Il ne devait pas savoir. Personne ne devait savoir. Elle se sent complètement idiote d’avoir été aussi imprudente, aussi inconsciente. Elle n’aurait jamais dû prendre le risque de passer ces appels de chez lui… Seulement, voilà. Elle passe plus de temps chez lui que dans son propre appartement. Elle est toujours avec lui en ce moment. Elle n’avait pas le choix ou, en tout cas, elle n’a pas vu de meilleure alternative. Elle pensait qu’il ne l’apprendrait jamais, qu’il ne s’en douterait jamais. Mais, visiblement, il est encore loin de la réalité puisqu’il pense que c’est avec son ancien amant qu’elle était au téléphone. Comme si c’était son genre, à Cassey. Séduire un homme juste après avoir passé la nuit avec un autre. Peut-être qu’elle aurait dû, peut-être que la vérité est encore pire. Car il ne la soupçonne pas, pas un instant, même en récitant ses propres paroles. Elle sent la honte la submerger alors qu’il répète les mots qu’elle a prononcés. Pendant une seconde, elle se sent sale, de dire de telles choses à un parfait inconnu. À un homme qui pourrait être n’importe qui. C’est dégradant, certainement, mais elle en a bien besoin. – C’est bon, t’es pas obligé de le répéter. le coupe-t-elle avant qu’il n’aille encore plus loin, laissant entrevoir combien elle est embarrassée qu’il l’ait entendue. Combien elle est mal à l’aise de se retrouver dans une telle situation. Mais il s’emporte de plus en plus. Demande des explications qu’il refuse ensuite. Il est jaloux.
Tu sais qu’il est jaloux, Tu peux le deviner, Parce que tu le connais, De lui, tu sais tout.
Elle se relève instinctivement alors qu’il commence à se braquer. À s’en prendre à Toby. – Parle pas de lui comme ça, s’te-plaît… qu’elle lui demande, le ton beaucoup plus calme que le sien. Elle ne veut pas qu’il s’en prenne à lui alors qu’il n’a rien fait pour le mériter. - Ce n’était pas lui. termine-t-elle, comme pour balayer toutes ses suppositions à ce sujet. Elle se demande seulement si elle n’est pas en train d’empirer son cas. Mais peut-être qu’elle a tendance à cacher la vérité, Cassey. Cela ne signifie pas pour autant qu’elle est capable de lui mentir. Pas dans ces circonstances. Pas avec son regard plongé dans le sien.
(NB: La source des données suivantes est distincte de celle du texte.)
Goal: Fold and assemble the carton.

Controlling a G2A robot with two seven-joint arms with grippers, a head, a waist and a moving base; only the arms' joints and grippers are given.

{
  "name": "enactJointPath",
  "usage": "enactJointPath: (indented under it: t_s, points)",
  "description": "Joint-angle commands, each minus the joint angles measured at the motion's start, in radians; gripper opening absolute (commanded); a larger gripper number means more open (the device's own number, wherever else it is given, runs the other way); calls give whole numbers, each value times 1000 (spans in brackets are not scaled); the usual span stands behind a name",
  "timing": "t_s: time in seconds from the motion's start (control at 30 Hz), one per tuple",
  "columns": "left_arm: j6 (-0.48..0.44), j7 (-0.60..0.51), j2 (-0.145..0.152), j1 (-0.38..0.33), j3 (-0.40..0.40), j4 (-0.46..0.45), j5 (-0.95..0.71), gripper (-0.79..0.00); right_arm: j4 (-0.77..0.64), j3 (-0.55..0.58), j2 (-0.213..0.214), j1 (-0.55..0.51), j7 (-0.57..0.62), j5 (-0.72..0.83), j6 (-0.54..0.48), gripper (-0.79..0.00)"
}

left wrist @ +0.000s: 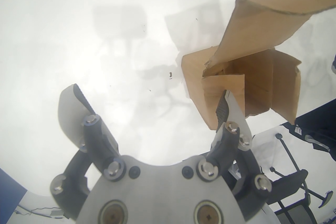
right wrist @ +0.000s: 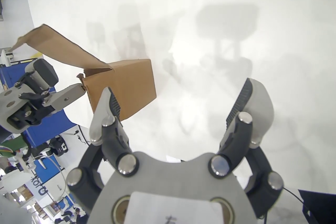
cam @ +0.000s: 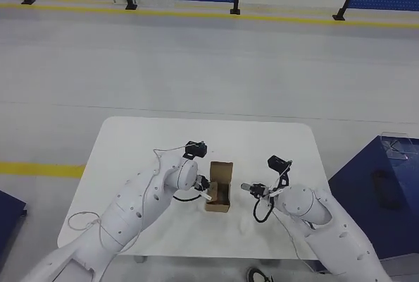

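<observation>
**Fig.: Open carton flanked by two released grippers**

Brown carton is sitting near the centre of the white table, mouth facing up. Its lid flap is standing raised and leaning back toward the table's far side. L gripper is hovering at the carton's left side, jaws spread wide and grasping nothing. One fingertip is meeting a short side flap at the carton's edge, while the other finger is hanging over bare table, apart from the box. R gripper is hanging just beside the carton's opposite side, jaws likewise released and empty. Top view is showing a small gap betw. it and the cardboard.
</observation>
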Motion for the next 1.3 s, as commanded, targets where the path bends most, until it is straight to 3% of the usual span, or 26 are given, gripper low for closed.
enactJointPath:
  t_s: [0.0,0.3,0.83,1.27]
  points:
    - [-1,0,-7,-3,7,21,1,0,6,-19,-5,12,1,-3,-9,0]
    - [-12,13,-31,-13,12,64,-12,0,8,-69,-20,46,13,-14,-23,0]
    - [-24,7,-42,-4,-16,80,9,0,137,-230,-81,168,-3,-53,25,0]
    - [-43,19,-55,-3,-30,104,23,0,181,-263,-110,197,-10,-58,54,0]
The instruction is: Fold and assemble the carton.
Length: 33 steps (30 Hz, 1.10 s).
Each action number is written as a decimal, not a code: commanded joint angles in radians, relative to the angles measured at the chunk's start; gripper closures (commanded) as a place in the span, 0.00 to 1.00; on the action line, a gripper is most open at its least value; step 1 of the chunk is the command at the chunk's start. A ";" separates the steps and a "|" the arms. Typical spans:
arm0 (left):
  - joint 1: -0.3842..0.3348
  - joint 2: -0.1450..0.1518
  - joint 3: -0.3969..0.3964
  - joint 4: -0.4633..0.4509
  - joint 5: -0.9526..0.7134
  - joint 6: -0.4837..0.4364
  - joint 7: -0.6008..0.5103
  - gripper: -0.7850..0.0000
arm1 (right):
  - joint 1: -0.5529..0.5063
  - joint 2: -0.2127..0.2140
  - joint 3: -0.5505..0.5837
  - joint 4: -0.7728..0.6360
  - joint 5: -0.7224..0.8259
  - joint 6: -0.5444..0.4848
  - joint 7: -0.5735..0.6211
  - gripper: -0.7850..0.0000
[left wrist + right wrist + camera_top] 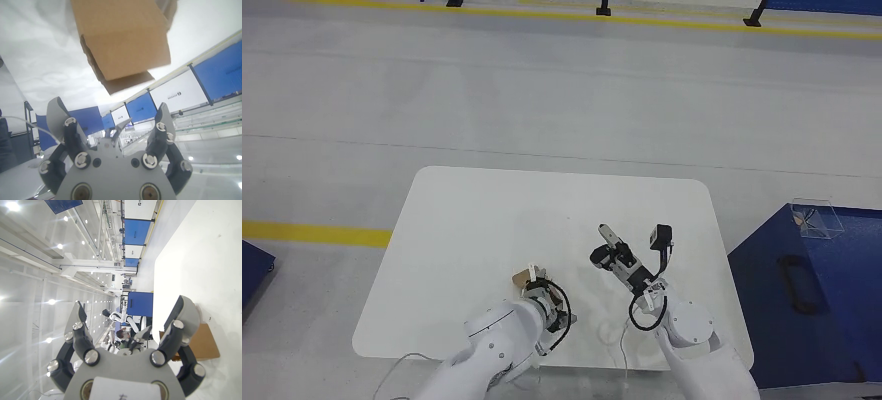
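Carton (122, 37) just beyond L gripper (109, 105), R gripper (130, 301) farther off; both splayed, empty.

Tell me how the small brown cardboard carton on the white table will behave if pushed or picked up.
The small brown cardboard carton looks thin-walled and hollow, so probably light and likely to slide on the smooth white table when nudged. Its loose end flap sticks out unsealed, so it may flex or crumple under a firm squeeze.
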 commanded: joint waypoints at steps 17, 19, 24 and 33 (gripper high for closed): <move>0.161 0.091 -0.200 -0.162 0.297 0.494 -0.421 0.00 | 0.001 -0.004 -0.021 -0.009 -0.001 0.012 -0.005 0.00; 0.161 0.091 -0.200 -0.162 0.297 0.494 -0.421 0.00 | 0.001 -0.004 -0.021 -0.009 -0.001 0.012 -0.005 0.00; 0.142 0.105 -0.184 -0.193 0.460 0.611 -0.383 0.00 | -0.003 0.004 -0.069 -0.043 -0.324 0.075 -0.080 0.00; 0.151 0.292 0.072 -0.064 1.177 0.616 -0.485 0.00 | -0.063 0.011 -0.188 -0.105 -0.784 0.342 -0.095 0.00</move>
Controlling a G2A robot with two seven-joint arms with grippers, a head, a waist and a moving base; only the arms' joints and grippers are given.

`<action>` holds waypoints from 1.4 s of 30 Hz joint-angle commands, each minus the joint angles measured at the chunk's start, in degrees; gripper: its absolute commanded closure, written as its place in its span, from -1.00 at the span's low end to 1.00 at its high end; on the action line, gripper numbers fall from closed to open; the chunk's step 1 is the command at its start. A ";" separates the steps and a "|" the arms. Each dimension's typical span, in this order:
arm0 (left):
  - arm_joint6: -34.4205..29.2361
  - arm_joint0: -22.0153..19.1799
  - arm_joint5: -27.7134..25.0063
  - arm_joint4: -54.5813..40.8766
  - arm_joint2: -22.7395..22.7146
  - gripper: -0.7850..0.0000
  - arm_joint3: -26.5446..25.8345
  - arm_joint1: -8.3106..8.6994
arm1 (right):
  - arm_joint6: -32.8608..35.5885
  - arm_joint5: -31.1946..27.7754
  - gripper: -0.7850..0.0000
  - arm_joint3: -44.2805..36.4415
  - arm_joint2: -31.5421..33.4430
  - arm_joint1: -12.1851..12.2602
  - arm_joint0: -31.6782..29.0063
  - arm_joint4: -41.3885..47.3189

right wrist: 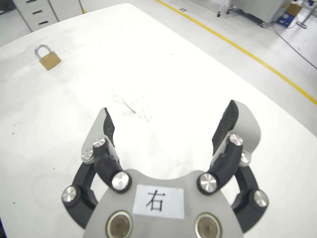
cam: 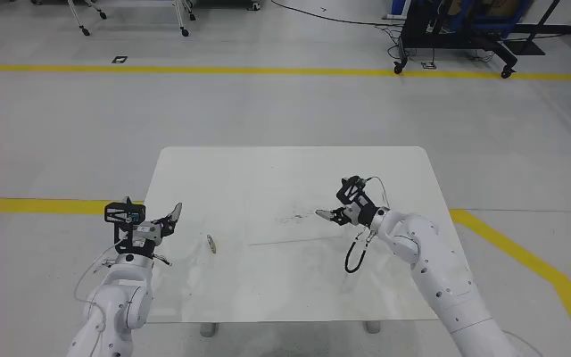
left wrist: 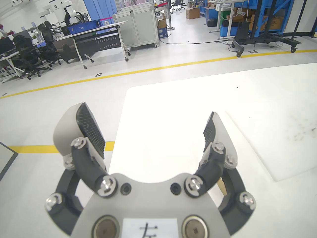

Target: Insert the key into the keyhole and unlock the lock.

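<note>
A small brass padlock (right wrist: 49, 60) with a silver shackle lies on the white table (cam: 268, 178), in its front-left part (cam: 211, 243). My right gripper (right wrist: 168, 107) hovers open and empty over the table's middle right (cam: 330, 215), well apart from the padlock. Just ahead of it a thin dark sliver (right wrist: 129, 107) lies among scuff marks; I cannot tell whether it is the key. My left gripper (left wrist: 148, 110) is open and empty at the table's left edge (cam: 168, 221), a short way left of the padlock.
A thin white sheet (left wrist: 272, 144) lies flat on the table's centre, its edge faintly visible (cam: 285, 241). Dark scuffs (cam: 293, 217) mark the surface near the right gripper. Bare floor with a yellow line (cam: 268, 70) surrounds the table.
</note>
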 commanded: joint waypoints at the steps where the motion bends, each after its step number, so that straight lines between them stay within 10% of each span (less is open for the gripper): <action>1: 0.00 0.00 0.00 0.00 0.00 -1.00 0.00 0.00 | -0.62 -6.04 -1.00 3.82 -2.40 -0.42 2.95 2.10; 8: 0.00 0.00 0.00 0.00 0.00 -1.00 0.00 0.00 | -2.78 -21.48 -1.00 14.46 -8.73 -1.51 10.90 2.86; 12: 0.00 0.00 0.00 0.00 0.00 -1.00 0.00 0.00 | -3.16 -20.51 -0.22 19.04 -12.14 -2.40 14.54 0.46; 21: 0.00 0.00 0.00 0.00 0.00 -1.00 0.00 0.00 | -7.89 -12.73 0.04 23.61 -18.99 -4.43 19.06 -10.73; 24: 0.00 0.00 0.00 0.00 0.00 -1.00 0.00 0.00 | -9.09 -10.84 0.51 25.80 -20.75 -5.22 20.23 -12.12; 33: 0.00 0.00 0.00 0.00 0.00 -1.00 0.00 0.00 | -11.27 -8.65 0.37 30.50 -24.04 -6.98 23.05 -14.06; 37: 0.00 0.00 0.00 0.00 0.00 -1.00 0.00 0.00 | -12.32 -8.39 0.97 31.77 -24.95 -7.51 23.88 -14.66; 42: 0.00 0.00 0.00 0.00 0.00 -1.00 0.00 0.00 | -14.86 -8.23 1.00 32.05 -25.38 -7.50 24.08 -16.24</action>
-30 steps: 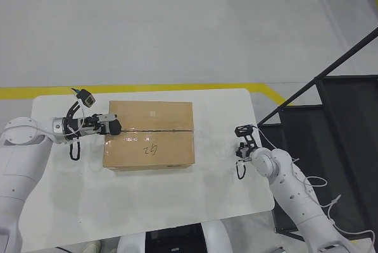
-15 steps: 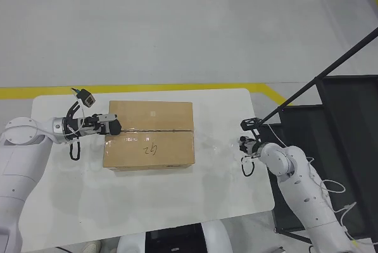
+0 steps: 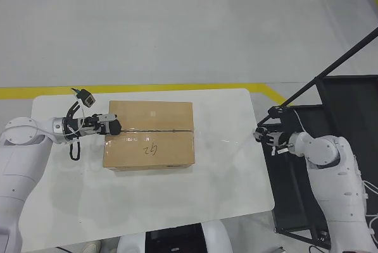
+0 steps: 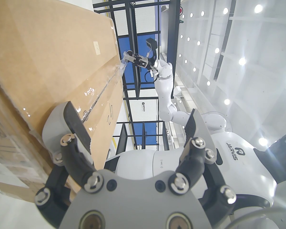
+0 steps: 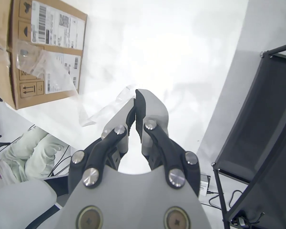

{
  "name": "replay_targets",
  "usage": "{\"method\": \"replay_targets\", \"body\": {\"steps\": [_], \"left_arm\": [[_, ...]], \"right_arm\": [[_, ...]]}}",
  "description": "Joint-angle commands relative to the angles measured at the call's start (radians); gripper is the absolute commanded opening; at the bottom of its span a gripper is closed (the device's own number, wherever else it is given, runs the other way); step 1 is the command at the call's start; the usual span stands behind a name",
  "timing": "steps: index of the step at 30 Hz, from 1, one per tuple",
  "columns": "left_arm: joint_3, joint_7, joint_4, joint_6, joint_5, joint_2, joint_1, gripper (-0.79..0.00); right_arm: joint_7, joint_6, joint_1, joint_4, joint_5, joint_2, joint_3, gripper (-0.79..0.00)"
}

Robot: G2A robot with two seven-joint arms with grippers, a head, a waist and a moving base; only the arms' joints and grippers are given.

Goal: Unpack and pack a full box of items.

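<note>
The closed cardboard box (image 3: 149, 143) lies left of centre on the table (image 3: 176, 196), long axis 9 to 3 o'clock. The left gripper (image 3: 114, 124) sits spread open at its 9 o'clock end — one finger (image 4: 74, 122) over the top seam. At the table's 3 o'clock edge the right gripper (image 3: 259, 134) pinches a clear tape strip (image 5: 102, 114), plain in its wrist view, faint from above

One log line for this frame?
box: closed, on table | left gripper: open, at box top edge | right gripper: shut on tape | tape: stretched from box seam
</note>
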Motion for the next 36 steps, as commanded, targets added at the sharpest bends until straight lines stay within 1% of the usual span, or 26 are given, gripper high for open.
{"method": "replay_targets", "body": {"steps": [1, 2, 5, 8, 10, 14, 16, 18, 24, 27, 36], "left_arm": [[0.0, 0.0, 0.0, 0.0, 0.0, 0.0, 0.0, 0.0], [0.0, 0.0, 0.0, 0.0, 0.0, 0.0, 0.0, 0.0], [0.0, 0.0, 0.0, 0.0, 0.0, 0.0, 0.0, 0.0], [0.0, 0.0, 0.0, 0.0, 0.0, 0.0, 0.0, 0.0], [0.0, 0.0, 0.0, 0.0, 0.0, 0.0, 0.0, 0.0], [0.0, 0.0, 0.0, 0.0, 0.0, 0.0, 0.0, 0.0], [0.0, 0.0, 0.0, 0.0, 0.0, 0.0, 0.0, 0.0], [0.0, 0.0, 0.0, 0.0, 0.0, 0.0, 0.0, 0.0], [0.0, 0.0, 0.0, 0.0, 0.0, 0.0, 0.0, 0.0], [0.0, 0.0, 0.0, 0.0, 0.0, 0.0, 0.0, 0.0], [0.0, 0.0, 0.0, 0.0, 0.0, 0.0, 0.0, 0.0]], "right_arm": [[-0.044, 0.037, -0.006, -0.018, -0.035, 0.003, 0.024, -0.785], [-0.063, 0.056, -0.008, -0.026, -0.048, 0.004, 0.032, -0.785], [-0.117, 0.13, -0.013, -0.051, -0.153, 0.008, 0.04, -0.785], [-0.126, 0.168, -0.008, -0.067, -0.177, 0.01, 0.041, -0.785], [-0.115, 0.178, -0.003, -0.069, -0.161, 0.011, 0.04, -0.785], [-0.047, 0.161, 0.025, -0.032, -0.044, 0.014, 0.054, -0.785], [-0.014, 0.158, 0.038, -0.009, -0.052, 0.02, 0.066, -0.785], [0.023, 0.15, 0.049, 0.019, -0.026, 0.024, 0.065, -0.785], [0.063, 0.154, 0.07, 0.09, -0.094, 0.035, 0.04, -0.785], [0.084, 0.152, 0.082, 0.126, -0.101, 0.037, 0.02, -0.785], [0.129, 0.119, 0.13, 0.243, -0.046, 0.037, -0.064, -0.785]]}}
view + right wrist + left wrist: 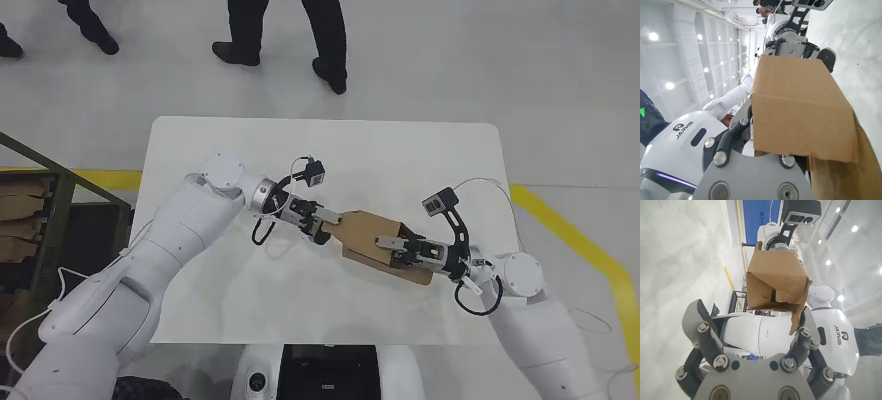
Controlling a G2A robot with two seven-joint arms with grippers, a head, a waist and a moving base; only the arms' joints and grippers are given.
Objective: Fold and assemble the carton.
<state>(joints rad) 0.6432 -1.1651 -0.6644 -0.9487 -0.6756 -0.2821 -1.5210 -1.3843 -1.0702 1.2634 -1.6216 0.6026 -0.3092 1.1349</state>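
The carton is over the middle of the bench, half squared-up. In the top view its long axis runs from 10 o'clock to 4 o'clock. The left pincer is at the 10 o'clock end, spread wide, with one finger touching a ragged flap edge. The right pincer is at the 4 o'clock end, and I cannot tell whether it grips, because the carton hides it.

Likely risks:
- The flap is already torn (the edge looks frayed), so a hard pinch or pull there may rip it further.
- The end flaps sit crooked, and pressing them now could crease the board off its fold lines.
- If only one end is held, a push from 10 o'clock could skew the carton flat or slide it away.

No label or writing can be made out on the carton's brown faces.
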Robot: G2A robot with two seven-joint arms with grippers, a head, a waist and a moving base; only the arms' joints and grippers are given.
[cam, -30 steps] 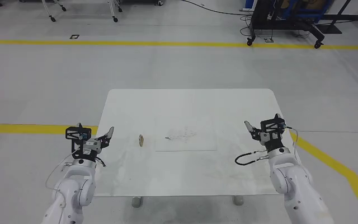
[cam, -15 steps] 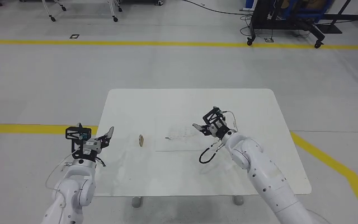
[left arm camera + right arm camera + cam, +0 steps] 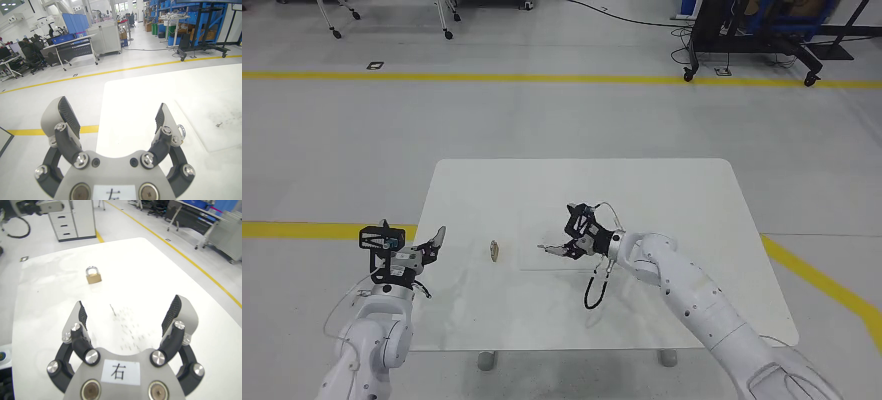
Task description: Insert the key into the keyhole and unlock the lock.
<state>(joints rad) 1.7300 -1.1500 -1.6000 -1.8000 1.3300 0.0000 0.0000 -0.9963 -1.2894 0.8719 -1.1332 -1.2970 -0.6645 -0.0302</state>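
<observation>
A small brass padlock [image 3: 494, 250] with a steel shackle lies on the white table [image 3: 672, 200], left of centre. In the right wrist view the padlock [image 3: 93, 276] lies flat a little beyond my fingers. The small key [image 3: 542, 246] rests on a thin white mat [image 3: 582, 262], between the padlock and my right gripper [image 3: 565, 237]. The key [image 3: 112, 309] is a thin dark sliver just ahead of the right gripper [image 3: 128, 301], which is open and empty. My left gripper [image 3: 113, 106] is open and empty at the table's left edge [image 3: 427, 250]. One finger half hides the padlock [image 3: 182, 130].
The key [image 3: 219, 124] and the scuffed mat [image 3: 208, 136] lie off to the side of the left gripper. A black cable [image 3: 594, 285] hangs from the right arm over the table. The table's right half is bare.
My right arm has swung from the table's right edge to the middle, and its open gripper now sits beside the key. The left arm, padlock and key have not moved.
</observation>
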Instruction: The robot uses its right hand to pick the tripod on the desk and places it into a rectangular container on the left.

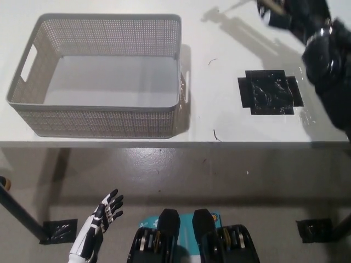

Elle vient de déclencher un cataclysme. Un de plus. Un de plus qu’elle n’a pas vu venir mais dont elle est pourtant la seule responsable. À croire qu’elle ne sait pas faire autrement, Cassey. Où que tu ailles, quoi que tu fasses, tu finis toujours par tout briser. Tu bousilles tout ce que tu touches. Mais, cette fois, c’est sa relation avec Owen qu’elle est en train de bousiller. Celle qui commençait tout juste à se recréer, celle qui n’était pas même encore définie mais qui les liait à nouveau l’un à l’autre. Il est fou de rage, Owen. Il pénètre dans la maison, l’obligeant à le suivre malgré elle, alors qu’il risque surtout de réveiller la petite Gabriella à quelques pas seulement. Mais il n’a pas l’air d’y penser une seule seconde, non, la seule qui occupe son esprit à cet instant, c’est celle qui l’a plongé dans cette colère. Il commence à lui balancer qu’elle était bien contente de le trouver ces derniers temps. Mais elle l’était, bon sang, elle l’est toujours. – Mais bien sûr que non, et tu le sais très bien ! lance-t-elle, comme une évidence. Il sait qu’elle n’arrive pas à se passer de lui. Il sait combien il la plonge dans des contradictions qu’elle ne maîtrise absolument pas. Il sait qu’elle a besoin de lui, pas pour la consoler, la soutenir ou la protéger, mais juste pour… l’aimer. Il le sait, tout cela, mais il ose prétendre… Quoi ? Qu’elle se sert de lui pour mieux retourner auprès d’un autre ensuite ? Elle ne voit même plus Toby. Ce n’est clairement pas avec lui qu’elle pourrait avoir une pareille conversation au téléphone. Surtout pas avec Owen juste à côté. Mais il ne la croit pas, il lui demande même si c’est une caméra cachée. Elle prend une inspiration, son courage en même temps, pour finir par confier. – Ce n’est pas pour le plaisir que j’avais cette conversation Owen. Ce n’est qu’un demi-aveu. Mais un qui en dit suffisamment pour qu’il comprenne. Elle n’était pas en train de s’amuser avec un autre, seulement en train de travailler. Il a l’air soudain de saisir ce dont elle parle mais, visiblement, il ne le comprend pas. Pas comme elle l’aurait espéré. Subitement, il tourne les talons pour retourner dans la chambre sans qu’elle n’en devine la raison. Mais elle le voit revenir, revenir avec ses affaires qu’il lui balance dessus.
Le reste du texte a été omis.